SMT explanations of carcinogenesis remain narrowly framed at a molecular level, centered on mutated genes and their altered coded proteins [1,36,57,98,99]. That narrow focus, along with the acceptance of metaphors for information, program, and signal as real entities, has led to the erroneous assumption that there is no need to define the theoretical framework for the experimental design and the interpretation of data on carcinogenesis. In contrast, the TOFT is rooted in 3 fundamental, interdependent biological principles explicitly proposed for the construction of a Theory of Organisms : (a) a principle of biological inertia, i.e., the default state (proliferation with variation and motility) [6,91]; (b) the principle of variation, which applies both at the cellular and supracellular levels, generating novelty ; and, finally, (c) the principle of organization, which deals with the generation and maintenance of stability by the closure of constraints [17,102].
Central to our Theory of Organisms lies a fundamental biological concept: the cell theory. According to Darwin’s theory of evolution, all living organisms originated from a common ancestor that must have been endowed with the capacity to proliferate constitutively, as long as conditions for survival were met. As multicellularity emerged , sexually reproducing multicellular organisms developed from a unicellular entity, i.e., the zygote [91,100,104]; moreover, development proceeds under theoretical principles that govern cell behavior. The default state entails that cells are normative agents that initiate actions, including proliferation and motility, which figure prominently in the process of carcinogenesis and metastasis. In addition, because a cell generates 2 slightly different daughter cells, proliferation produces variation . Again, the principle of variation applies to the incessant changes that occur throughout the life span of organisms and generate individuation and novelty . Also, the principle of organization addresses the stability of organisms by the interdependence of vital processes, technically referred to as “closure of constraints” . These principles provide a testable framework whereby normal development and its alterations, including carcinogenesis, can be conceptually understood, experimentally explored, and mathematically modeled [100,101,107].
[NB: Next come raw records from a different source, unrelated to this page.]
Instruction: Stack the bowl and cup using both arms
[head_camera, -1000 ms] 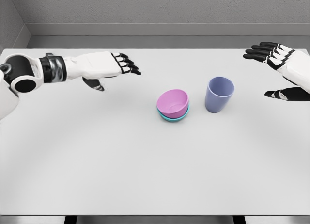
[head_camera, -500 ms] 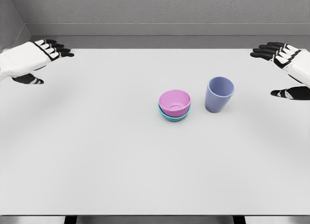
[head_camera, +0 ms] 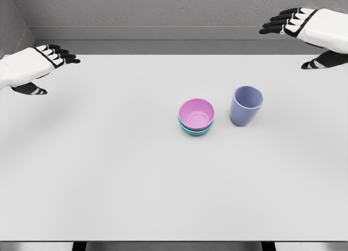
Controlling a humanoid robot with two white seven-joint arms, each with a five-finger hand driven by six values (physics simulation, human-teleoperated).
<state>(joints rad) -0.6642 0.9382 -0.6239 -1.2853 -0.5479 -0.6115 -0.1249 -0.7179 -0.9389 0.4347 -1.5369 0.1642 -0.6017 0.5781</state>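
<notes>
Raised since half a second ago, the right hand point(head_camera: 304, 25) now hovers at the far right edge of the tabletop point(head_camera: 109, 175), fingers spread and holding nothing, while the left hand point(head_camera: 32, 66) has barely shifted at the far left, equally spread and empty. Between them, the pink bowl point(head_camera: 196, 114) sits nested in the teal bowl point(head_camera: 194, 130); just beside that pair, on the right hand's side, stands the lavender cup point(head_camera: 246, 105), upright, mouth up, a smooth tapered cylinder. Below and inward of the right hand, the cup lies much nearer it than the left. All three pieces look like matte plastic.
</notes>
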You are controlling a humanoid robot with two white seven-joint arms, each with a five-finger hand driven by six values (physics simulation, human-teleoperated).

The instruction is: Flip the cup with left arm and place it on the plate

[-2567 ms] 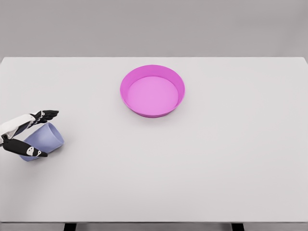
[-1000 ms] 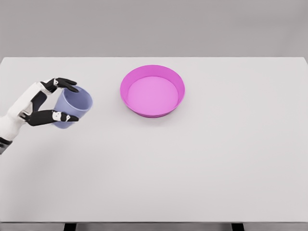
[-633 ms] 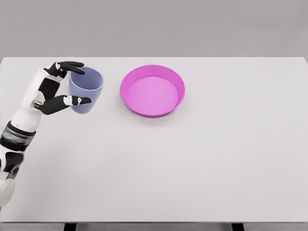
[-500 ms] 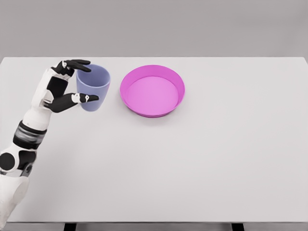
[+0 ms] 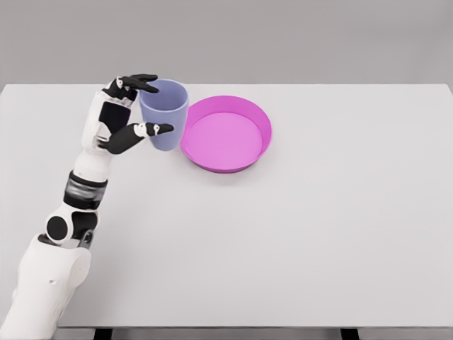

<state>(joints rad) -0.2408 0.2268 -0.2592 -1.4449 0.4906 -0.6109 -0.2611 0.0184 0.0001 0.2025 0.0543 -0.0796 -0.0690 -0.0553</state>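
Head view shows you the white table [image 5: 297, 234] filling most of the picture, with a grey wall behind it. Your left arm [image 5: 71, 227] comes in from the lower left corner and reaches up across the table's left part, white with dark bands at the wrist and elbow. You see the pink plate [image 5: 226, 134] sitting flat on the table, a little left of centre and toward the far edge. Your left hand [image 5: 120, 124] is closed around the cup [image 5: 164, 113], one dark finger over its far rim and another pressed against its near side. You hold the blue cup upright, mouth up, with its right side overlapping the plate's left rim in the picture.
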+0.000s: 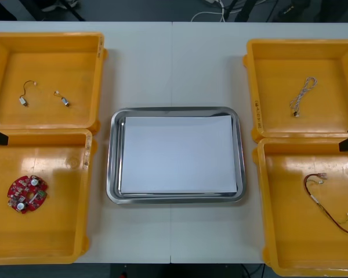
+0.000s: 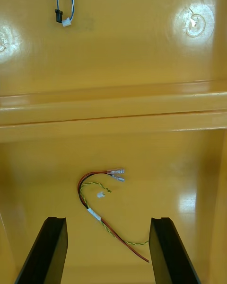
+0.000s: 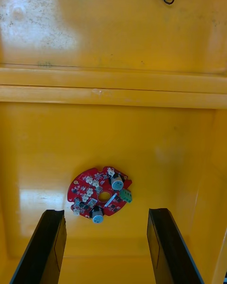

Differing theoretical frames of the SMT and TOFT
One reason the field of cancer theories has remained controversial, in our view, relates to the terms used under the 2 main frameworks. For instance, the meaning of the terms “cell-centered” and “tissue-centered” ought to be spelled out in a clinical context. As claimed by the SMT, carcinogenesis is initiated in a single cell, namely, an epithelial cell in carcinomas, which represent 90% of clinical cancers. From the original simple claim that a single mutated gene (an oncogene) originated a cancer, the SMT was amended repeatedly when evidence failed to fit theory. For example, from a single dominant oncogene, there are now more than 300 “driver” genes. Later, the notion of antioncogenes (or suppressor genes) was introduced . Finally, as mentioned above, the SMT was further extended by invoking elements of the TOFT while retaining the original mutated cell as crucial to the carcinogenic process.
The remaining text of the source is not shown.